To really understand the significance of that-which today's youngsters never will-you would've had to drive a team of mules pulling a wagon full of cotton to Youngsville, 14 miles away, leaving at first light, ginning the cotton and returning by lantern light.
The historical event I had been privileged to view was the Space Shuttle Columbia returning to earth after a trip into orbit to drop off the world's most powerful x-ray telescope.
The spacecraft was commanded by the first female ever at the controls. Air Force Col. Eileen Collins, 42 years old, had guided the shuttle right over where I stood in amazement, then to the beautiful landing that I watched moments later on TV.
The crew consisted of five astronauts, two women, and three men. I had truly witnessed history in the making. The next morning I mentioned it to my 18-year-old granddaughter Amber, "Oh, really," was her only response.
I remember one time she had used my rotary phone and complained about how slow it was. "Why don't you have a touch-tone?" she had asked. "Just a touch of the past," I answered.
Before that, years ago, I had asked the operator to dial 396 for me and she told me that the Broussard's, were out of town.
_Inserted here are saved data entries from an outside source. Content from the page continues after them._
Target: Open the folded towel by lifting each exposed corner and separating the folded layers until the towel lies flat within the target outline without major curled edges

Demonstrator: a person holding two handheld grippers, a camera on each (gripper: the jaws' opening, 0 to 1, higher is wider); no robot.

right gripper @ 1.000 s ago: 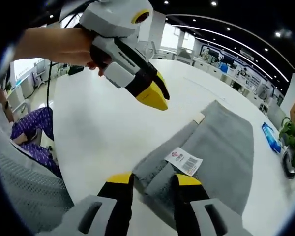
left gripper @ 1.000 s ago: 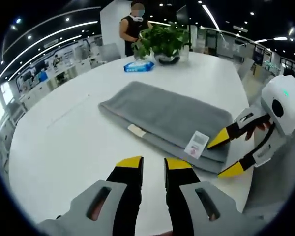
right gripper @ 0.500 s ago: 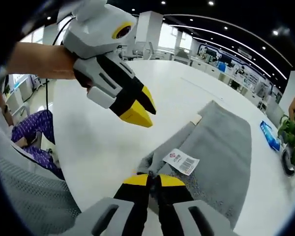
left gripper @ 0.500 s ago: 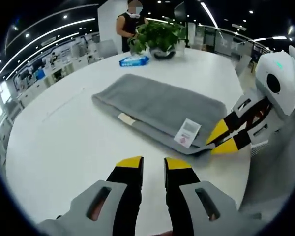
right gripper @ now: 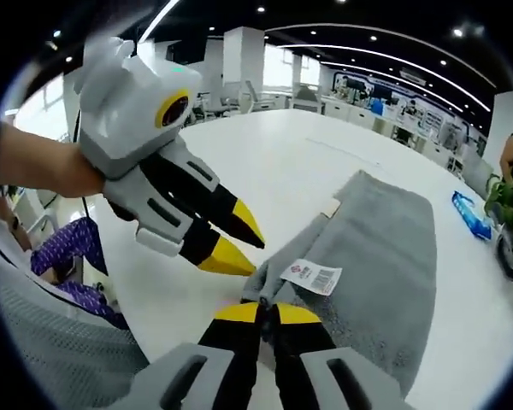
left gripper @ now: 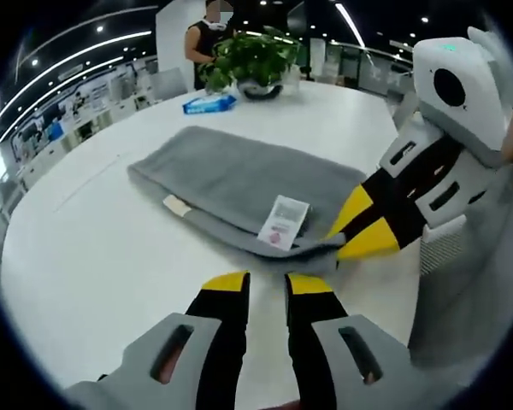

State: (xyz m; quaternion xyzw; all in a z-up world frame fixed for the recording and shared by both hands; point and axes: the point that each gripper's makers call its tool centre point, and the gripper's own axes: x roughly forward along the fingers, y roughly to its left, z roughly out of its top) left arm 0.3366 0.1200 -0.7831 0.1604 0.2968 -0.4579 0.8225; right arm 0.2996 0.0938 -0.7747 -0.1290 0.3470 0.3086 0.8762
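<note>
Lifted slightly since before, the towel (left gripper: 248, 184) corner is pinched in the right gripper (right gripper: 258, 313) at lower centre of its view. Left gripper (left gripper: 267, 283), jaws slightly spread, hovers over the table (left gripper: 94, 248) just beside that corner.

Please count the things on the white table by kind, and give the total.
Grey towel: 1
Labels on the towel: 2, white barcode label and small beige tag
Potted plant: 1
Blue wipes pack: 1
Total: 5
</note>
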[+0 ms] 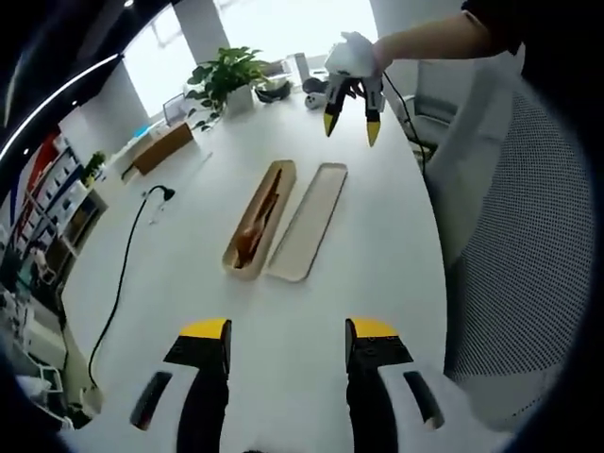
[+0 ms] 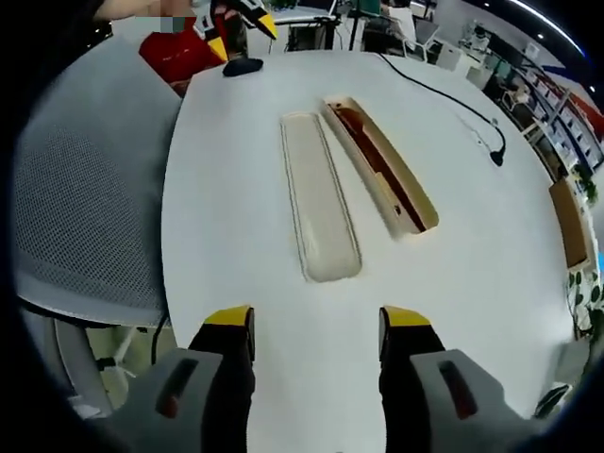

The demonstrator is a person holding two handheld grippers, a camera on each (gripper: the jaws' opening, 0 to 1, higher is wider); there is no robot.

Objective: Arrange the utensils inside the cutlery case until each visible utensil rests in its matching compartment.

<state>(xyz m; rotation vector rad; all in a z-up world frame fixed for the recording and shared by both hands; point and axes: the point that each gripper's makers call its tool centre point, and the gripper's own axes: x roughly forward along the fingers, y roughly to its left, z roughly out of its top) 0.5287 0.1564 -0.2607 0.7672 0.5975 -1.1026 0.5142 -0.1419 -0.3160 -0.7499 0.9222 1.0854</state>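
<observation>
Ahead of the left gripper (image 1: 286, 340), well beyond its yellow-tipped fingers (image 1: 206, 329), the cutlery case (image 1: 260, 220) lies on the white desk (image 1: 283, 311) with its lid (image 1: 308, 222) just beside it, to the right of the fingers' line. Both halves run lengthwise away from the fingers, side by side. Brown wooden utensils (image 1: 257, 226) rest inside the case; which compartment each occupies cannot be told. The left fingers are spread apart and grip nothing.

Farther off, past the far ends of case and lid, the right gripper (image 1: 349, 121) hangs above the desk in a person's hand, its fingers parted and empty. A black cable (image 1: 123, 269) trails along the desk to the left of the fingers, and a potted plant (image 1: 229, 77) stands at the far end.

From the right gripper view, the right gripper (image 2: 316, 326) has its fingers released, with the lid (image 2: 319, 195) directly ahead and the case (image 2: 380, 163) beyond it to the right, dark utensils (image 2: 373, 151) showing inside. A mesh-backed chair (image 2: 90, 198) stands left of the fingers, and the left gripper (image 2: 241, 24) shows at the desk's far edge.
</observation>
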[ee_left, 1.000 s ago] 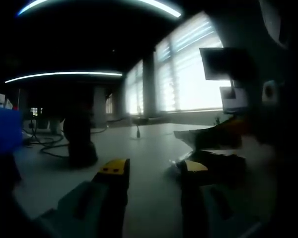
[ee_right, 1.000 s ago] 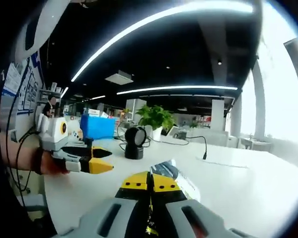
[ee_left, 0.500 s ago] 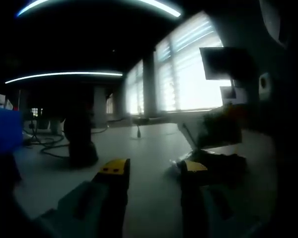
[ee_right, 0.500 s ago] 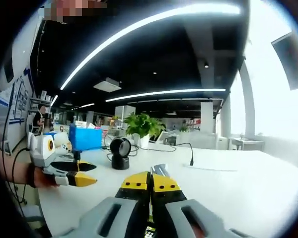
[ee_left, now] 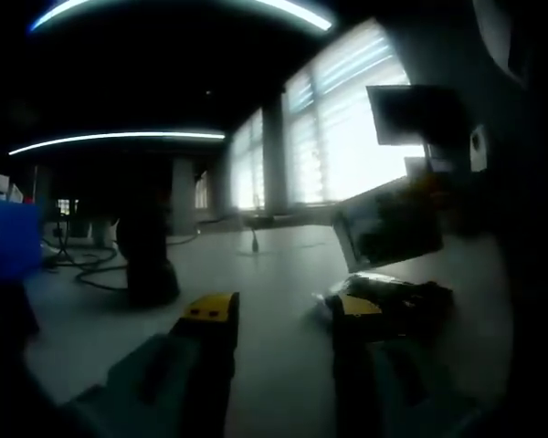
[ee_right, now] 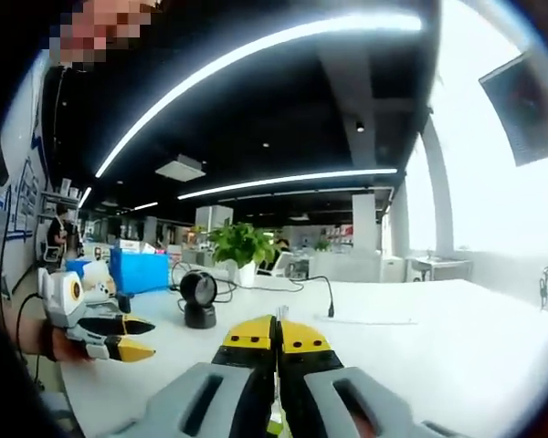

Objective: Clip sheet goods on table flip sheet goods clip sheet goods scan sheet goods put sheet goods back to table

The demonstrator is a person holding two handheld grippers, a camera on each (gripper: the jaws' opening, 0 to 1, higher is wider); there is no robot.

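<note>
In the right gripper view my right gripper (ee_right: 276, 330) is shut on a thin sheet goods packet (ee_right: 275, 422), which shows edge-on between the yellow tips. The left gripper view is dim. It shows that packet (ee_left: 388, 228) held up above the table, its flat face tilted toward the camera. A second dark packet (ee_left: 393, 297) lies on the table under it. My left gripper (ee_left: 283, 308) is open over the white table with nothing between its jaws. It also appears at the left of the right gripper view as the left gripper (ee_right: 144, 337), held in a hand.
A black scanner on a stand (ee_right: 199, 297) sits on the white table (ee_right: 420, 338), seen as the scanner (ee_left: 146, 260) from the left. A blue box (ee_right: 139, 271), a potted plant (ee_right: 242, 246) and cables lie behind. Bright windows (ee_left: 347, 137) line the far side.
The right gripper has lifted and turned the packet: in the left gripper view it rose from edge-on near the table to face-on. The right gripper view has tilted upward.
</note>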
Operators knew everyone with a phone.
So you see, like my memories of long ago, the event of the spaceship that took place just before the turn of the century will grow in her mind as she relates the story 50 years from now.
Youngsters today have no reference to anchor the idea of how fast speed has gotten. They will never experience waking up soaking wet with sweat after a hot summer night, long before air conditioning and a thermostat set on 72 degrees because 76 is not cold enough.
Today's child can travel the world in seconds on the Internet. They carry telephones in their pockets and have Call Waiting to handle two calls at once. They keep in touch with Text Messaging, Facebook, Twitter, Zoom, and many other Internet programs. They send photos and video's instantly as they happen.
Man landed on the moon 50 years ago, science fiction to me as a boy, old hat to the youth of today. They really have missed the wonder of some things by having nothing to measure them against. What is their point of reference going to be?
We remember the Great Depression that took FDR ten years to fix. Maybe their point will be the election of the first Black president, with the strange sounding name or the hurricanes Katrina, Rita and Ike.
As I look toward tomorrow I fear that we have entered a new phase that puts our democracy, the one thing that separates us from all others, in jeopardy at home. I feel for the first time in this long life that our country is in danger from within. There's a darkness I've never felt before. The biggest surprise of my life is how fast I have traveled down this life's highway and the multitude of changes I've lived through.
I never could have imagined that over 200,000 Americans would have died in less that one year, more than in all wars since WWI, in a pandemic that our government failed miserably to manage and save lives. Many more will die as we approach 7-million coronavirus cases. It didn't have to happen this way. Leadership failed us. Mostly however folks of my generation will be surprised at how fast the years Down Life's Highway went by.